Material provided
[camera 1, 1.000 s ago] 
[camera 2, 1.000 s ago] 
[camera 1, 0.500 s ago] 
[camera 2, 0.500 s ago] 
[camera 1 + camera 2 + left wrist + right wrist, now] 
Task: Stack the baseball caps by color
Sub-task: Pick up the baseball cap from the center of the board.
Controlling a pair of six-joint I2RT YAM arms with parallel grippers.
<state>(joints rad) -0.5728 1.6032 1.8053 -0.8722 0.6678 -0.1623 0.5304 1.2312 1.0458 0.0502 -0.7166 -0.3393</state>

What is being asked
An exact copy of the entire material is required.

Response to the task
[camera 1, 1.000 s ago] 
[camera 2, 1.000 s ago] 
[camera 1, 0.500 s ago] 
[camera 2, 0.500 s ago] 
[camera 1 + camera 2 + left wrist + right wrist, now] 
Task: Stack the baseball caps by color
Sub-task: Pick up the baseball cap from the center of the board.
Controlling a pair of six-joint I2RT YAM arms with parallel grippers.
<state>(joints rad) -0.5728 1.6032 1.8053 -0.8722 0.6678 -0.1623 0.5304 1.2312 1.0458 0.0502 -0.7166 -0.3393</state>

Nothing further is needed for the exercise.